== DATA SHOWN

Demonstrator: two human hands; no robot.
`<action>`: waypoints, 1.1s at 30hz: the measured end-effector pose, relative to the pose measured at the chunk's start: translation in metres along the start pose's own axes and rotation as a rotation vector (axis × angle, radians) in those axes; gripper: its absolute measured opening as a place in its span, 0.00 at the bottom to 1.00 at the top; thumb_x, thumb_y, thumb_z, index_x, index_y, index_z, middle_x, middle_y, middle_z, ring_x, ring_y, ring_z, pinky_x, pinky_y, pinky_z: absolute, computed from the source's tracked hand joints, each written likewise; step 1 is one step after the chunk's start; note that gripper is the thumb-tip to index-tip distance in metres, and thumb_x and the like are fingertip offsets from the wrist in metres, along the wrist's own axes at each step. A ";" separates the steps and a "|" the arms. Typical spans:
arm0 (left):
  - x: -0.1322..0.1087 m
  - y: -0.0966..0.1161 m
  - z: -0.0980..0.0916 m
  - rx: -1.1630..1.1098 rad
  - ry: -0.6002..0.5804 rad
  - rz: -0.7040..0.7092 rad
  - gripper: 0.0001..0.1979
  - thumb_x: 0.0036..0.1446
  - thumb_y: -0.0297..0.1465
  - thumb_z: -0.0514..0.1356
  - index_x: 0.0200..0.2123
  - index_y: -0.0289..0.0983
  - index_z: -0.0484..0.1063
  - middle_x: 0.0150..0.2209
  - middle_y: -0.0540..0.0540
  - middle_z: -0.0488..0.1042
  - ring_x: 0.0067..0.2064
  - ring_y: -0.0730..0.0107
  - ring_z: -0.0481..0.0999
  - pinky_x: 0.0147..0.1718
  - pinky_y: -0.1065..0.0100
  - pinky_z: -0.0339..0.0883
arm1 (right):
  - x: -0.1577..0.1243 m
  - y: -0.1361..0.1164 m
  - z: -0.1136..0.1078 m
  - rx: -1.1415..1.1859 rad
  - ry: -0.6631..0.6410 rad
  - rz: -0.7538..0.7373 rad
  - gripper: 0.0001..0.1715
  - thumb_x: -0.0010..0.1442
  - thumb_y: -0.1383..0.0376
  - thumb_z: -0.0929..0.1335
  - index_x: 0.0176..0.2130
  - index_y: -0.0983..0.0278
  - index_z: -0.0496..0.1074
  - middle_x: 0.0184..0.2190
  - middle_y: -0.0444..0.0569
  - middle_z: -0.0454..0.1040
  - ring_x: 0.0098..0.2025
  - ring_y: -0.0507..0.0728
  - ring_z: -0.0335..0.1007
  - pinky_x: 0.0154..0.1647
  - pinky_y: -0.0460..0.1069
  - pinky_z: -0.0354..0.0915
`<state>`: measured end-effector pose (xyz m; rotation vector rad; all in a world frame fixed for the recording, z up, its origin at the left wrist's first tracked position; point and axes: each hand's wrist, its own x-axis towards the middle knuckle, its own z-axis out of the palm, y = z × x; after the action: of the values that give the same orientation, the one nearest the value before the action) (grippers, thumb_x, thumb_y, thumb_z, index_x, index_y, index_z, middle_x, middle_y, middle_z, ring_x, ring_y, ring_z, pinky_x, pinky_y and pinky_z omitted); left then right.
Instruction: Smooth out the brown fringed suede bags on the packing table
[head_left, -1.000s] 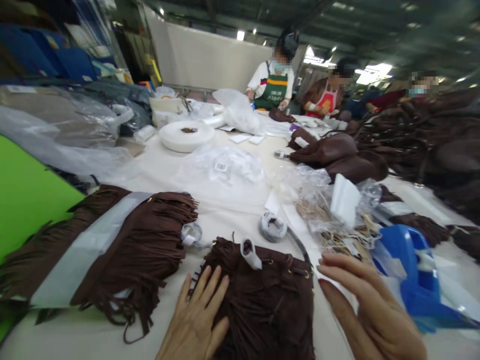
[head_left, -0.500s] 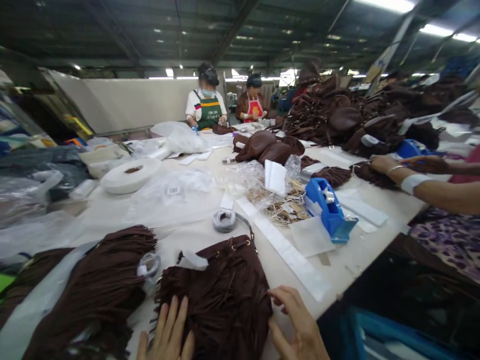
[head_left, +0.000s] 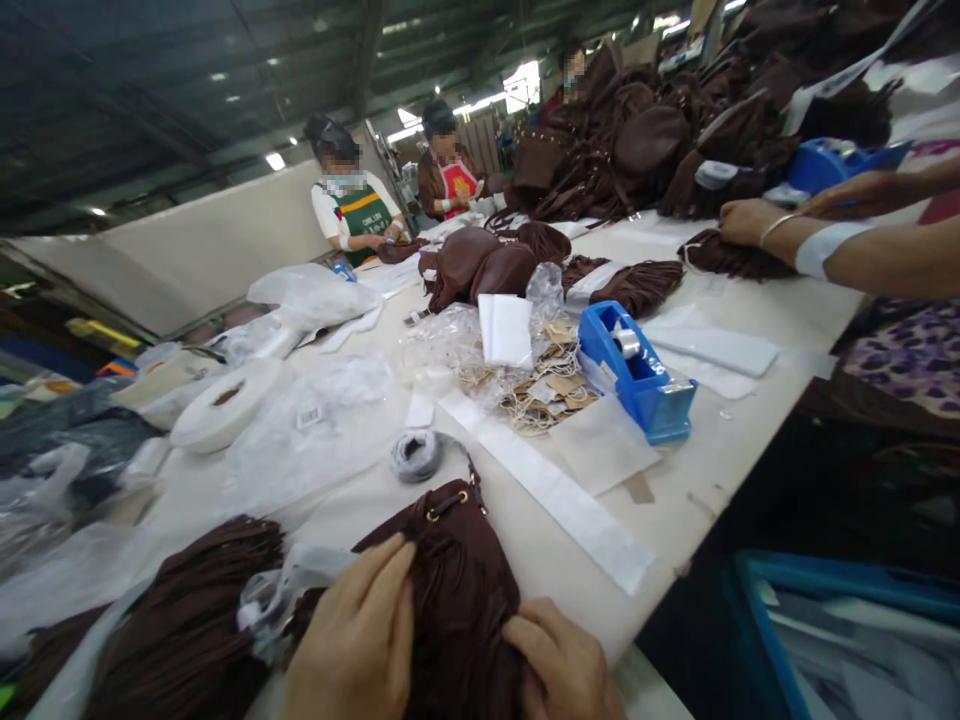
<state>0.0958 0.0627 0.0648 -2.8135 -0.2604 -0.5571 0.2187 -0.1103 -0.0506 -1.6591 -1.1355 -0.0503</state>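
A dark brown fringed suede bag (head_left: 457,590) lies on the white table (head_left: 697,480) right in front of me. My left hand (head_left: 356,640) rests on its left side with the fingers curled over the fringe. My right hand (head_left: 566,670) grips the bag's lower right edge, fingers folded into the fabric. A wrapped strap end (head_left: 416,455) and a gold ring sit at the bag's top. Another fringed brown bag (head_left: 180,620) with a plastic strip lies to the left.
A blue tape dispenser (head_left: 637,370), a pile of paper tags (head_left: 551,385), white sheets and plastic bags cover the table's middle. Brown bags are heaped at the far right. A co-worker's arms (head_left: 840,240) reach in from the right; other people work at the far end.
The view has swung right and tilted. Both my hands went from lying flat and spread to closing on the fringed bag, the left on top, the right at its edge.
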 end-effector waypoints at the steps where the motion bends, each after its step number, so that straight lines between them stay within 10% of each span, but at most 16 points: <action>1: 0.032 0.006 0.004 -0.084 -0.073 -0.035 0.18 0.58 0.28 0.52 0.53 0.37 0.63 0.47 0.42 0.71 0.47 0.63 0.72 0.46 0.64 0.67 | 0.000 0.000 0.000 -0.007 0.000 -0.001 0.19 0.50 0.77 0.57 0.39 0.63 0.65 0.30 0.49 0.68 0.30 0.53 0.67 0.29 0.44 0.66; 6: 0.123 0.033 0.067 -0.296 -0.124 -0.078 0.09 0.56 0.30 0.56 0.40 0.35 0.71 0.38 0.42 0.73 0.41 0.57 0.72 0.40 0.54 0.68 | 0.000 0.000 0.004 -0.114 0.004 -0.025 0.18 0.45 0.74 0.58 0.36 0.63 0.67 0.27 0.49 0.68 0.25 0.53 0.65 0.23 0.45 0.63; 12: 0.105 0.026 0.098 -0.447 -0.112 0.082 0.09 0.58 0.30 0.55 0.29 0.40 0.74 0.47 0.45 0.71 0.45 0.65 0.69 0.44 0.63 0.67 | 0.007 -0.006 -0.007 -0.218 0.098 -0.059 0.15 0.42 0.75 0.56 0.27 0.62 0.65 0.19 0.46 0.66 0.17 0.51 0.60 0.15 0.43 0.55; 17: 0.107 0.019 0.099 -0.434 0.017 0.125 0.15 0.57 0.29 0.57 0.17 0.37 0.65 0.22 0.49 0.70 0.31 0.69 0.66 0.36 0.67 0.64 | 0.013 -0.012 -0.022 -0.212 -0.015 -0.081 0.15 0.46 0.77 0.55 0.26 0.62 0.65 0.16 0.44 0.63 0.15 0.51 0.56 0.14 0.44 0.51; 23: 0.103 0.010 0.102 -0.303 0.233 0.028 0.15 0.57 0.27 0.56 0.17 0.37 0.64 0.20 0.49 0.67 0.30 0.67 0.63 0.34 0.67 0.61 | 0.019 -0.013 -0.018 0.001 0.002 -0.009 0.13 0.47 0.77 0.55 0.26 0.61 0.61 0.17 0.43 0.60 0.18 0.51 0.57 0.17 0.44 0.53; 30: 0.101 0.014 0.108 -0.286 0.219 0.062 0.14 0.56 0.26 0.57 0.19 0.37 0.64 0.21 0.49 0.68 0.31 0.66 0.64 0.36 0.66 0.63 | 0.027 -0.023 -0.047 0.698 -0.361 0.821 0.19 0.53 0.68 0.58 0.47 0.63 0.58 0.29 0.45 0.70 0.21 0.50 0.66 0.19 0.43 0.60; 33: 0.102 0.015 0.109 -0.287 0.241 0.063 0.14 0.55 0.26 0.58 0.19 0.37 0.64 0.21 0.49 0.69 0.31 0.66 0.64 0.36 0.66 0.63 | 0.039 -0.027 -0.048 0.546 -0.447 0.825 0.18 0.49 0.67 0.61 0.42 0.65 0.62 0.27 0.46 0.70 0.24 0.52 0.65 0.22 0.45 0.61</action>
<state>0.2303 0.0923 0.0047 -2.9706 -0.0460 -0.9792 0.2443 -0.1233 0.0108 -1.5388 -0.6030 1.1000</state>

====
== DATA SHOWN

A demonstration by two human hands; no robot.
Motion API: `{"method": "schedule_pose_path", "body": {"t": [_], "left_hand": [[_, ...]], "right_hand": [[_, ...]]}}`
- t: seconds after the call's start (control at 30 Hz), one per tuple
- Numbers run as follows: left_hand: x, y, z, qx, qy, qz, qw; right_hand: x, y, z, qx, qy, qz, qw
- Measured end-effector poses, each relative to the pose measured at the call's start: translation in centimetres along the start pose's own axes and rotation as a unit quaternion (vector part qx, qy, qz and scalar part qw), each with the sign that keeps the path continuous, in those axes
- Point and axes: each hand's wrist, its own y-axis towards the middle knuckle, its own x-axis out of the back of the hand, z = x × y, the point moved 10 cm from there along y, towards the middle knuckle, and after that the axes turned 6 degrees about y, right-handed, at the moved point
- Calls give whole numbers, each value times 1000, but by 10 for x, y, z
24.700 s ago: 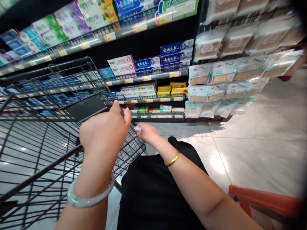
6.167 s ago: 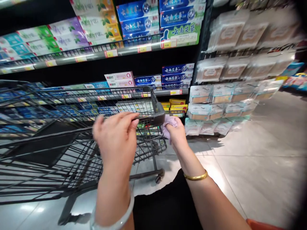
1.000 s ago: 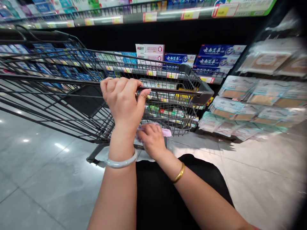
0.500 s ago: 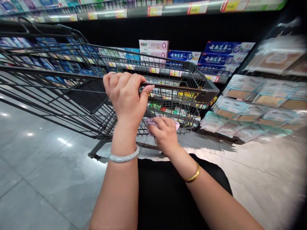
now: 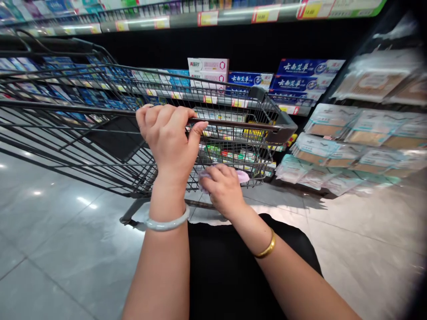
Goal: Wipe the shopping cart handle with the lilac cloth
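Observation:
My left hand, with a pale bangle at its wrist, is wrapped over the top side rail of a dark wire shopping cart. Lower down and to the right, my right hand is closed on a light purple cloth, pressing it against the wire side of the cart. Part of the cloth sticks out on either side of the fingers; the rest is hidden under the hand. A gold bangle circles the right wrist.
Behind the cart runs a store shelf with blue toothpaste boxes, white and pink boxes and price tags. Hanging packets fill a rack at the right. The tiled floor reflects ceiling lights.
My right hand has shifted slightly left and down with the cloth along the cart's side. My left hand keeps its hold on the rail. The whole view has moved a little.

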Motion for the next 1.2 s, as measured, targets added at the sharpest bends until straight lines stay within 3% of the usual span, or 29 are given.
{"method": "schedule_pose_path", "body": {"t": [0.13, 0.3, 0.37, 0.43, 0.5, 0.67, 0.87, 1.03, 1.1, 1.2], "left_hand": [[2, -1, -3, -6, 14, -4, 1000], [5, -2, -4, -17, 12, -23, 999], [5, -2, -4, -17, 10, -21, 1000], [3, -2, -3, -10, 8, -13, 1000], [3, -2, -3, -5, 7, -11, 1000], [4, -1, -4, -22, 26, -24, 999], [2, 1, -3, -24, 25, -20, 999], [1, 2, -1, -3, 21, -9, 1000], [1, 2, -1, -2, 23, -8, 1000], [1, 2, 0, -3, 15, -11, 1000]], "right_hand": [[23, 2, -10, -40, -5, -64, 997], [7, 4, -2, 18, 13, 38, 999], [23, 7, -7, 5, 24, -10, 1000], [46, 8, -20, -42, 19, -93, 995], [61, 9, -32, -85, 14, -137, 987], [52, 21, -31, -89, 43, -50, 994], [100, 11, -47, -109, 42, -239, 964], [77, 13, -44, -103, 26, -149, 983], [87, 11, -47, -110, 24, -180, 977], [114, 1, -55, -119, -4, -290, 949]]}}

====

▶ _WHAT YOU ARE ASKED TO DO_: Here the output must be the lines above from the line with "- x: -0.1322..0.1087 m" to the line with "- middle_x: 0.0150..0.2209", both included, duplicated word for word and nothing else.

▶ _EXERCISE RESULT_:
  - x: -0.1322..0.1087 m
  - y: -0.0966..0.1161 m
  - z: -0.0980..0.0916 m
  - rx: -1.1630..1.1098 rad
  - ry: -0.6002..0.5804 rad
  - rz: -0.7040..0.7092 rad
  - gripper: 0.0001..0.1979
  - thumb_x: 0.0036..0.1446
  - thumb_y: -0.0297..0.1465
  - thumb_z: -0.0514..0.1356
  - index_x: 0.0200..0.2123
  - index_y: -0.0289..0.0983
  - index_z: -0.0484..0.1063
  - middle_x: 0.0150..0.2209

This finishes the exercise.